PROBLEM STATEMENT: In the data below, the answer is the run of lines from the line containing "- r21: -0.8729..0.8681" through the line containing "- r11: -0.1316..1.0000", both included; print it exactly and nothing else.

Records drawn from a dataset
# # # # #
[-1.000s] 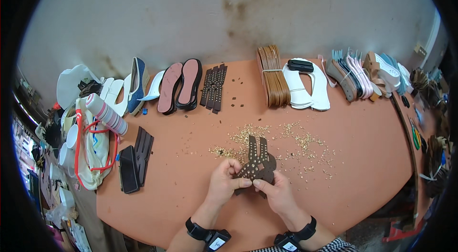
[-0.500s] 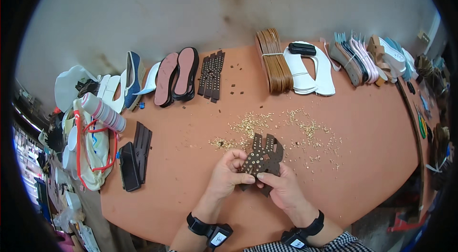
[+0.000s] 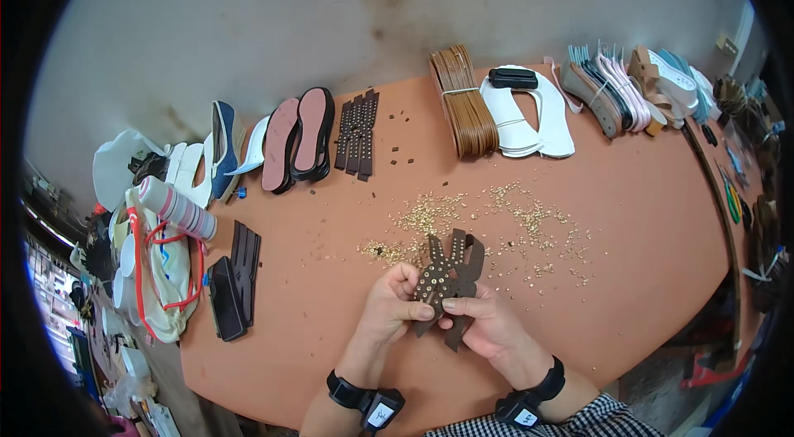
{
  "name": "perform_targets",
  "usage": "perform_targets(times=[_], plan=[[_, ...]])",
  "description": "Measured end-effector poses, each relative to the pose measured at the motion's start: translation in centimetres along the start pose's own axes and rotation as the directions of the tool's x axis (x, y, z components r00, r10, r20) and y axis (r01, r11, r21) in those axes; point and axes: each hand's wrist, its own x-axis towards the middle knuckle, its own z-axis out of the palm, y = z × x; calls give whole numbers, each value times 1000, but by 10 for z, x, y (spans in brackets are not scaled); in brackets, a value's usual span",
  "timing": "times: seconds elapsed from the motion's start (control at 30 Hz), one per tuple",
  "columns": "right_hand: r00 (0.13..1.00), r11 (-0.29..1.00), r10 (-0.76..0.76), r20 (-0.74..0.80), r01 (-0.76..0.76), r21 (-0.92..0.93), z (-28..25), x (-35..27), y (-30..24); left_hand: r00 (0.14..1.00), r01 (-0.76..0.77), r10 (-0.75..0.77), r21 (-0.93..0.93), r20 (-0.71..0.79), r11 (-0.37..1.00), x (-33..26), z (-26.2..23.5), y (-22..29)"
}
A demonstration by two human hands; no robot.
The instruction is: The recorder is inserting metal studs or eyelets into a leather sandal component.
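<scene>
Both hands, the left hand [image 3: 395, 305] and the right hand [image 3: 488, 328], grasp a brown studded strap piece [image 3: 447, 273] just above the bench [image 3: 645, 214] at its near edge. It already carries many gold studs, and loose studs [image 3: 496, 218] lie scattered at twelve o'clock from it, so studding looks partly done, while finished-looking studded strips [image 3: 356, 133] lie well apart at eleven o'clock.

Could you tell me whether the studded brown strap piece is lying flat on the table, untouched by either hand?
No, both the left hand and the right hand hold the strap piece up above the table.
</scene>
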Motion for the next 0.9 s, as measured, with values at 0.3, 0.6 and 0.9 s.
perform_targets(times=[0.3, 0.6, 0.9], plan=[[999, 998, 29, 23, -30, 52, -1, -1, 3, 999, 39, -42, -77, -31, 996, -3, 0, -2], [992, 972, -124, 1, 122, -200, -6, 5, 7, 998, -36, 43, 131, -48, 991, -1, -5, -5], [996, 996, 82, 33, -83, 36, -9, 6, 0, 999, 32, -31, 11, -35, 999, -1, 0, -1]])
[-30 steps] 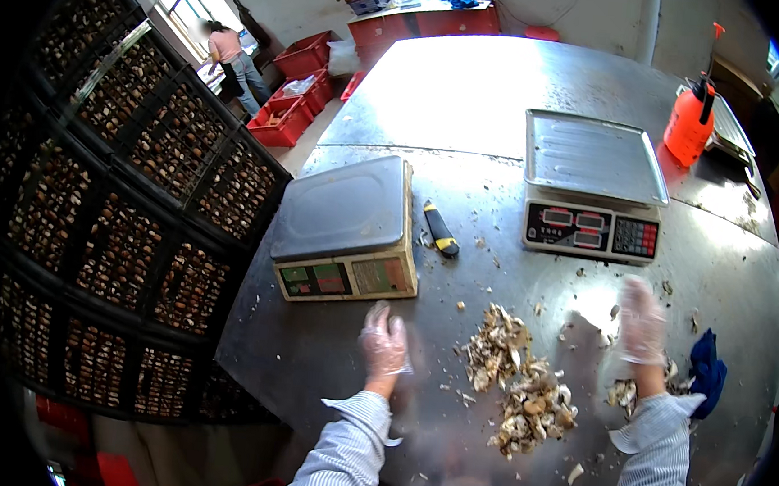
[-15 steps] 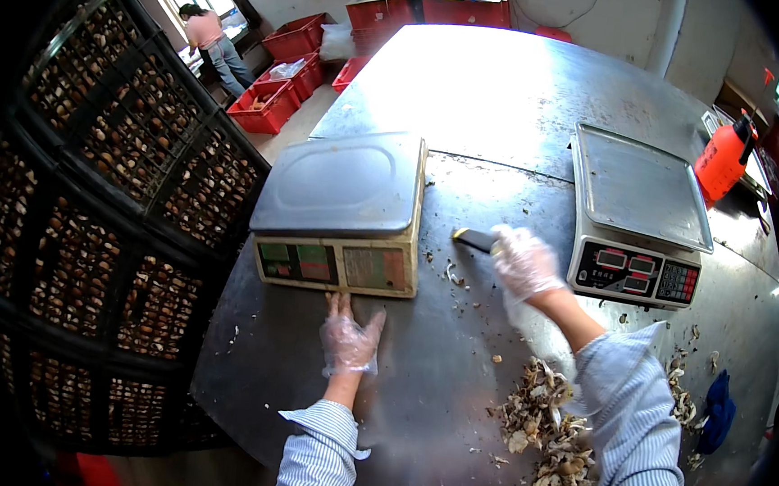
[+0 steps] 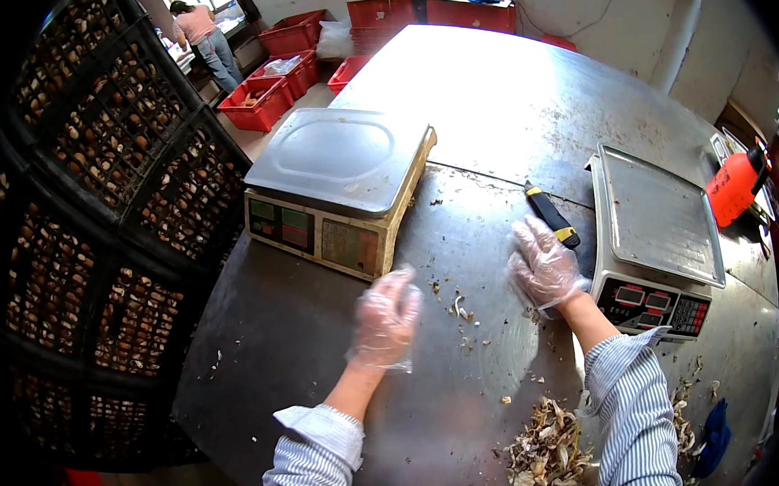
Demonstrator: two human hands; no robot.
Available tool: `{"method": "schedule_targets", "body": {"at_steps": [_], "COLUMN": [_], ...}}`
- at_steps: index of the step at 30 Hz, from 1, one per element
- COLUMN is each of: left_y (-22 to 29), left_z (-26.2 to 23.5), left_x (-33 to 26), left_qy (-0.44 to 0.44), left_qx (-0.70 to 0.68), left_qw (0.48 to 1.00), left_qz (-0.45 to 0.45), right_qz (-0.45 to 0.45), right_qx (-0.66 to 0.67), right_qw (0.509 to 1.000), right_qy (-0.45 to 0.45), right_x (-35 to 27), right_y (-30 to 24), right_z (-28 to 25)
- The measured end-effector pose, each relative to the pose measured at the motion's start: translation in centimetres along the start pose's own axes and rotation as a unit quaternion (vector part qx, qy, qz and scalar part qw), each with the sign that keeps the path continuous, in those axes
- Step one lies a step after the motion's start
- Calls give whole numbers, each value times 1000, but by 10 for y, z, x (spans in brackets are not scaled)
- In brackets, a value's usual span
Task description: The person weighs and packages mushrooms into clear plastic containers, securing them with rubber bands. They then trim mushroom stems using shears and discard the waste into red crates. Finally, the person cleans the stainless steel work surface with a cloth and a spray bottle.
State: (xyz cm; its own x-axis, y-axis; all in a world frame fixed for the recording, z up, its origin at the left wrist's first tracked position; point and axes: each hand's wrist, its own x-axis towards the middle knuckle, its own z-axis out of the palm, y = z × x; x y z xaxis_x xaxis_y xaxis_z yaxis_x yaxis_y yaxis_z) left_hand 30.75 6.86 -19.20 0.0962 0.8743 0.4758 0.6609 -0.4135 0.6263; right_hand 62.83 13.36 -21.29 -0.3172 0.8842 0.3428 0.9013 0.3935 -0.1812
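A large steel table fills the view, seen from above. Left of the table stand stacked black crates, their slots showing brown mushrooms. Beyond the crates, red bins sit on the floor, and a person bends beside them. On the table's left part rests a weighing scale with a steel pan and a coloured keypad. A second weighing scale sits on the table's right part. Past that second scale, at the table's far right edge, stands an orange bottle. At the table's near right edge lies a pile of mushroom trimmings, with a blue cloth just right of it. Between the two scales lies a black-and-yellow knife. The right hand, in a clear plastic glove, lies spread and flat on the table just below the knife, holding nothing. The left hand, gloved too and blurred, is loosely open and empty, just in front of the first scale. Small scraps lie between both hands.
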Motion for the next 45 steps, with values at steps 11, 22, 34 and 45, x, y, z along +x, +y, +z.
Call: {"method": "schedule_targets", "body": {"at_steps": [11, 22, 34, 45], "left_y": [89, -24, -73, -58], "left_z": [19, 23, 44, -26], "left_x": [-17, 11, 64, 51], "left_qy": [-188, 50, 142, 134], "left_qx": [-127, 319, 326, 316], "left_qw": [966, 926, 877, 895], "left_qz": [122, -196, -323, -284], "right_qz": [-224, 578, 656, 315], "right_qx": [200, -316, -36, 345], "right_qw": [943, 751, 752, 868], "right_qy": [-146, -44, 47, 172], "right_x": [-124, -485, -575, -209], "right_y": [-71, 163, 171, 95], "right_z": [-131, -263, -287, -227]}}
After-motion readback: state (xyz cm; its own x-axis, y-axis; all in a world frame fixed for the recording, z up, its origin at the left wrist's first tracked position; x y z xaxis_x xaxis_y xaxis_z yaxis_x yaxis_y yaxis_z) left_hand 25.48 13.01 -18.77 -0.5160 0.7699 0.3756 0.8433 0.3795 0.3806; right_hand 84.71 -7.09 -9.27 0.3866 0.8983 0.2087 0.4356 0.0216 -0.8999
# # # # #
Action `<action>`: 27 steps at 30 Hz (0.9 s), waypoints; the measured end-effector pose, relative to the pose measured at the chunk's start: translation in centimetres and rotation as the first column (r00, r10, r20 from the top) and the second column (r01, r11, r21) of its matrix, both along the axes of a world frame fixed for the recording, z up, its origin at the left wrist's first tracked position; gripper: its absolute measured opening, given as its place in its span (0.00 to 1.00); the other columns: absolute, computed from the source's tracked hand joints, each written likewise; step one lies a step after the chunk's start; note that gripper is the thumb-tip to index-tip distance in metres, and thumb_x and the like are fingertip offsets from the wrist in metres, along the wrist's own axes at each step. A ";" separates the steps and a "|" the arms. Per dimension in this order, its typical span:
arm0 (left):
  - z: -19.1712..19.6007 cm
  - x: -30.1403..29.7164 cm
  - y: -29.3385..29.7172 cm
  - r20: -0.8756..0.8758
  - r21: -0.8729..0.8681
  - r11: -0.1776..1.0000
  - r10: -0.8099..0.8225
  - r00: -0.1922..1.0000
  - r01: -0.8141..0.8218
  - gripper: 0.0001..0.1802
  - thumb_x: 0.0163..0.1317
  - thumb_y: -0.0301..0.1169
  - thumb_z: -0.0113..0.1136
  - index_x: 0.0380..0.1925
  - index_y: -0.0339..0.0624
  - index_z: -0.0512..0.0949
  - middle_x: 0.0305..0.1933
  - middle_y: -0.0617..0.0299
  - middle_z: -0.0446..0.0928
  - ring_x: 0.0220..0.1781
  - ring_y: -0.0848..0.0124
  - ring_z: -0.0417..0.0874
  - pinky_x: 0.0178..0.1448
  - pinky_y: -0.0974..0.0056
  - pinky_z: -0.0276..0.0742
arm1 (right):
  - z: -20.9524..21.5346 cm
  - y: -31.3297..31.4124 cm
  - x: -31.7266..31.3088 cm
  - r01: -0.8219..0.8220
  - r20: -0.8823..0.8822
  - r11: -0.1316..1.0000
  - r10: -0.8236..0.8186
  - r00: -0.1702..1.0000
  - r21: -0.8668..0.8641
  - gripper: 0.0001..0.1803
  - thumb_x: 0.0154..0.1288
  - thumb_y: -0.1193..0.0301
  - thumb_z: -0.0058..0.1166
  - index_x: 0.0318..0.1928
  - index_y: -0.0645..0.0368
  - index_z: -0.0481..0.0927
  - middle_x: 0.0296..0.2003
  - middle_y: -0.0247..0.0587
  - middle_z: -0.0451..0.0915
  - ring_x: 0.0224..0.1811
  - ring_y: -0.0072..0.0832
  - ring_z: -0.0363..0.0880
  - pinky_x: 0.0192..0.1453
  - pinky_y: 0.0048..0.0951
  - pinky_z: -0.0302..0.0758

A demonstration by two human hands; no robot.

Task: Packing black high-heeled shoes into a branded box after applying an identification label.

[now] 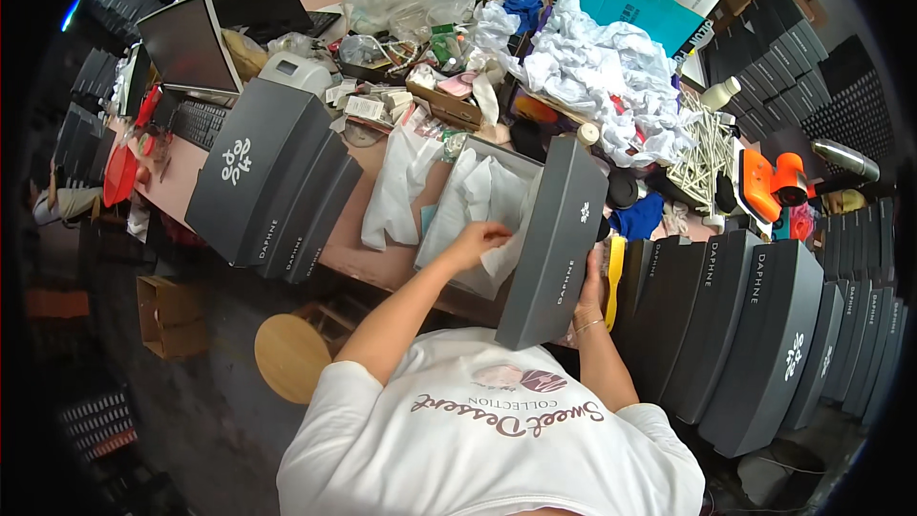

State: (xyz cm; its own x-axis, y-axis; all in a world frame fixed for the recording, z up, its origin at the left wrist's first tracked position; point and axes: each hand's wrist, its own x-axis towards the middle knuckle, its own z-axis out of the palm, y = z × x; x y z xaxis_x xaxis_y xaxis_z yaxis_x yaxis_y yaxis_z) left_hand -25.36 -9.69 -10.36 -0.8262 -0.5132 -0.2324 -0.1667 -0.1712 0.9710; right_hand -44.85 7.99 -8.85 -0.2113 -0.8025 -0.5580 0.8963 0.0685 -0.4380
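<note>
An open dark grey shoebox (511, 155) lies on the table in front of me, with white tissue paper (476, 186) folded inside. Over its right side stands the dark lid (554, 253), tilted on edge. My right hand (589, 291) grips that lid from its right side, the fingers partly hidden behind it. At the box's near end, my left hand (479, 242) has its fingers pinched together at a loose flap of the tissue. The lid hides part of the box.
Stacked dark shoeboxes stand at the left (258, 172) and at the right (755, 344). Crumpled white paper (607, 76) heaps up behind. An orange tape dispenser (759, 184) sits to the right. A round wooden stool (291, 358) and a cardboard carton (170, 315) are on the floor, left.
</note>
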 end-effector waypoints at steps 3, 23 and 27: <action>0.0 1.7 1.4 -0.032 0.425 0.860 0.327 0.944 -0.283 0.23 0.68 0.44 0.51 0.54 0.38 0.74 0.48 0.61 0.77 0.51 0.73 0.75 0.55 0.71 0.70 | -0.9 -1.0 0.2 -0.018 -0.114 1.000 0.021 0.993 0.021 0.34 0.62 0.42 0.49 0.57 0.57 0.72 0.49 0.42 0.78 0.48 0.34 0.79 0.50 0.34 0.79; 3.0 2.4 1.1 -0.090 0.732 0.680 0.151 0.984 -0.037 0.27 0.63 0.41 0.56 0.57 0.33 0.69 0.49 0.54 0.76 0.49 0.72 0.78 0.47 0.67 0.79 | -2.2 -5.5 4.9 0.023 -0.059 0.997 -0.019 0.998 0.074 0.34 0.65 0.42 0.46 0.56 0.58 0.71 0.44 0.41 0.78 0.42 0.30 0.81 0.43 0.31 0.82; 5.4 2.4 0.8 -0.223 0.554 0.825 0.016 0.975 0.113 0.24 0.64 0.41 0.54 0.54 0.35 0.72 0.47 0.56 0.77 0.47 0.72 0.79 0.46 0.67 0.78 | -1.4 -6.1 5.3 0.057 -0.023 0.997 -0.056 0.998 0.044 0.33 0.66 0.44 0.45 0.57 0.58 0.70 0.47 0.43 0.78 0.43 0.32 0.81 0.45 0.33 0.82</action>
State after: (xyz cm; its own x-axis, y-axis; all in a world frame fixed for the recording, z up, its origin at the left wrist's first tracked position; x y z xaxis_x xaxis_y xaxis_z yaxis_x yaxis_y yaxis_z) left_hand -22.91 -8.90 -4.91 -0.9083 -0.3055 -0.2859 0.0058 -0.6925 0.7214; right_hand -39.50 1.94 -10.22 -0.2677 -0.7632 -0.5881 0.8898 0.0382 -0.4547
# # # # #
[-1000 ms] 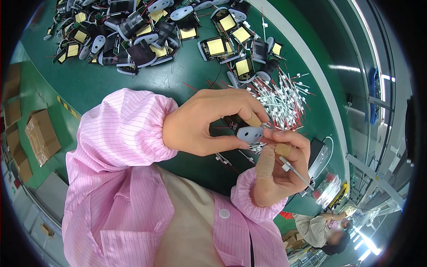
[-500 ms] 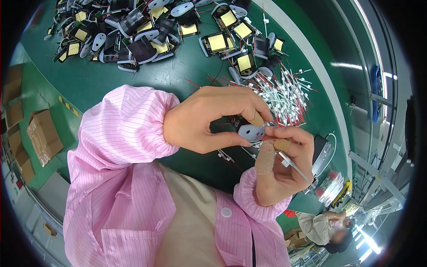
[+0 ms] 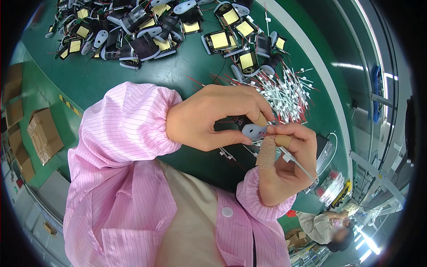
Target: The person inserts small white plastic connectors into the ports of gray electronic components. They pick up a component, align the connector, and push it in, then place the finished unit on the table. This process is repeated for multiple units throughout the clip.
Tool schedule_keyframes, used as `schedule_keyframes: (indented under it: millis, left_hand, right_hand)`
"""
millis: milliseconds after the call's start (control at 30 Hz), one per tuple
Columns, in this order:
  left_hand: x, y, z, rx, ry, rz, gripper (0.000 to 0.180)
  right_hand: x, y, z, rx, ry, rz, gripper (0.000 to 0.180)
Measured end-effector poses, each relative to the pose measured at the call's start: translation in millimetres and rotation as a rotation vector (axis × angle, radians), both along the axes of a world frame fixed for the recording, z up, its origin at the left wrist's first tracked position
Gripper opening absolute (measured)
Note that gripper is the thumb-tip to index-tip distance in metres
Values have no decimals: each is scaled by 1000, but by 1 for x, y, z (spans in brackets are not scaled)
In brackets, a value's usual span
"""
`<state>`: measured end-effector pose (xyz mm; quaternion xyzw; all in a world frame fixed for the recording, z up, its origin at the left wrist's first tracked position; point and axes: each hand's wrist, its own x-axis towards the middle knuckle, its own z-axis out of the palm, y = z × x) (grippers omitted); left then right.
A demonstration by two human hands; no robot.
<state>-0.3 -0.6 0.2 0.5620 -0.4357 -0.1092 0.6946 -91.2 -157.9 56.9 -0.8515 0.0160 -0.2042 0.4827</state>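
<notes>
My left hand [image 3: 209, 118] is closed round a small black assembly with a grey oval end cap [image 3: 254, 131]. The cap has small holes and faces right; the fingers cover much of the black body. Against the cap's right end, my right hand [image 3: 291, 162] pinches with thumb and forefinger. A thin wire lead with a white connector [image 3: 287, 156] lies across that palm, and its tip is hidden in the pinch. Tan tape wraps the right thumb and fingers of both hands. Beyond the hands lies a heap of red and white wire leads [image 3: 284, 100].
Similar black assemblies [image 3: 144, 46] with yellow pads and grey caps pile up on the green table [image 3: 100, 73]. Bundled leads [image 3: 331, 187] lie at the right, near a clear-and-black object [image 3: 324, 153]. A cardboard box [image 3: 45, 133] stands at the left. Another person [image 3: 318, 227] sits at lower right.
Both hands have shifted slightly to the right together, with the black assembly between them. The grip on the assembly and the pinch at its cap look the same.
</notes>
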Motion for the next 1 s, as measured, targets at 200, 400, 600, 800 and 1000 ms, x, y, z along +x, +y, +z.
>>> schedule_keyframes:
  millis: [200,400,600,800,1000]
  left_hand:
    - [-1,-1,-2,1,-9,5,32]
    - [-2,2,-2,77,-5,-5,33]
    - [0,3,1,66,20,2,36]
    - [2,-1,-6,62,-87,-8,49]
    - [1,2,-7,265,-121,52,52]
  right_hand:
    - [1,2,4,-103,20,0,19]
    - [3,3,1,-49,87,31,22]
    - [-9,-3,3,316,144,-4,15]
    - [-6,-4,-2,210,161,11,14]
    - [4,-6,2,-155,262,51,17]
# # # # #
SOLUTION FOR THIS TASK:
  - r21: -0.8729..0.8681
  - r11: -0.1776..1.0000
  - r10: -0.8099..0.8225
  - r00: -0.1922..1.0000
  - r01: -0.8141..0.8218
  - gripper: 0.0001..0.1802
  - thumb_x: 0.0163..0.1317
  - thumb_y: -0.0301..0.1169
  - thumb_z: -0.0113..0.1136
  - index_x: 0.0380..0.1925
  - index_y: -0.0339..0.0624
  - index_z: -0.0512..0.0949
  - middle_x: 0.0305..0.1933
  - middle_y: -0.0617..0.0299
  - middle_z: -0.0446..0.0928
  - ring_x: 0.0220..0.1781
  - ring_y: -0.0848..0.0124
  - ring_z: -0.0417..0.0874
  - pinky_x: 0.0178..0.1448
  - pinky_y: -0.0974..0.0056
  - pinky_z: -0.0276..0.0742
arm1 (right):
  - z: -20.9524..21.5346 cm
  - y: -31.3297..31.4124 cm
  - x: -31.7266..31.3088 cm
  - r01: -0.8219..0.8220
  - r20: -0.8823..0.8822
  - r11: -0.1316..1.0000

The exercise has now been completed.